* TASK TO CARRY OUT *
Somewhere below are a line with "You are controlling" and a later line with "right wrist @". Output exactly those lines and all lines between them.

(Excerpts from a dataset)

_____

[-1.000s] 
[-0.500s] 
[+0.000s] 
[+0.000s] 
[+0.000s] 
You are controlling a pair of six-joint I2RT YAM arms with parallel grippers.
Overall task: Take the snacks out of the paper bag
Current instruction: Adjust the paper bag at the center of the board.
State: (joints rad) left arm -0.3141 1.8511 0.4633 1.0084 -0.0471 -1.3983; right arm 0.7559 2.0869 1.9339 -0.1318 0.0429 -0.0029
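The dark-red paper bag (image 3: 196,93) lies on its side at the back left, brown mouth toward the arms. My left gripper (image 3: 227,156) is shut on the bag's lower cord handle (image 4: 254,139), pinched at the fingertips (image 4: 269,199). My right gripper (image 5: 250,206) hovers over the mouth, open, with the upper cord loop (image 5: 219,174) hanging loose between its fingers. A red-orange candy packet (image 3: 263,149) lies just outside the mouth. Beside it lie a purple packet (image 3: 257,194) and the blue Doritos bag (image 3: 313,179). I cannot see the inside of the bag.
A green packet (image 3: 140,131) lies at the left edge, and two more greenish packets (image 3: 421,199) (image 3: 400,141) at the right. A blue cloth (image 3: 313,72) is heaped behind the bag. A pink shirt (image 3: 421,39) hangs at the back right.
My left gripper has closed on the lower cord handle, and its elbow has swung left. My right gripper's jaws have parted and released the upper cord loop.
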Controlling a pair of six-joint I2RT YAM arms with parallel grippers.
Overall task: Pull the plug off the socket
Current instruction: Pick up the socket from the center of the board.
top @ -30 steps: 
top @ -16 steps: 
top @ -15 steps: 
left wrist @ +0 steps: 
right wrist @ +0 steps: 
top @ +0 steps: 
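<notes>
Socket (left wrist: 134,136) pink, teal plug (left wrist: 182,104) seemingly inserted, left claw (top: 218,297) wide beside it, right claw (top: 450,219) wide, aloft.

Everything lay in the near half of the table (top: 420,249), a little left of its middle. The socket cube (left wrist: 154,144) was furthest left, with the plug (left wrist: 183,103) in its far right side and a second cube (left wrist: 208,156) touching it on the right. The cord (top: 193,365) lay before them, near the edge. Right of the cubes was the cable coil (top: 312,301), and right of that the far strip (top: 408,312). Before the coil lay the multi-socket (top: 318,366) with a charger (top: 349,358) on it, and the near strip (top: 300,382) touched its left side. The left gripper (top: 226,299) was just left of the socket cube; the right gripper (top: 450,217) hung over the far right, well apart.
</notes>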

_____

* EXPECTED ANSWER *
You are controlling a pair of six-joint I2RT YAM arms with parallel grippers.
Overall task: Take the snacks out of the paper bag
Current instruction: Adjust the paper bag at the center of the board.
State: (joints rad) left arm -0.3141 1.8511 0.4633 1.0084 -0.0471 -1.3983; right arm 0.7559 2.0869 1.9339 -0.1318 0.0429 -0.0029
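The dark-red paper bag (image 3: 196,93) lies on its side at the back left, brown mouth toward the arms. My left gripper (image 3: 227,156) is shut on the bag's lower cord handle (image 4: 254,139), pinched at the fingertips (image 4: 269,199). My right gripper (image 5: 250,206) hovers over the mouth, open, with the upper cord loop (image 5: 219,174) hanging loose between its fingers. A red-orange candy packet (image 3: 263,149) lies just outside the mouth. Beside it lie a purple packet (image 3: 257,194) and the blue Doritos bag (image 3: 313,179). I cannot see the inside of the bag.
A green packet (image 3: 140,131) lies at the left edge, and two more greenish packets (image 3: 421,199) (image 3: 400,141) at the right. A blue cloth (image 3: 313,72) is heaped behind the bag. A pink shirt (image 3: 421,39) hangs at the back right.
My left gripper has closed on the lower cord handle, and its elbow has swung left. My right gripper's jaws have parted and released the upper cord loop.
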Controlling a pair of six-joint I2RT YAM arms with parallel grippers.
Overall task: Pull the plug off the socket
Current instruction: Pick up the socket from the center of the board.
top @ -30 steps: 
top @ -16 steps: 
top @ -15 steps: 
left wrist @ +0 steps: 
right wrist @ +0 steps: 

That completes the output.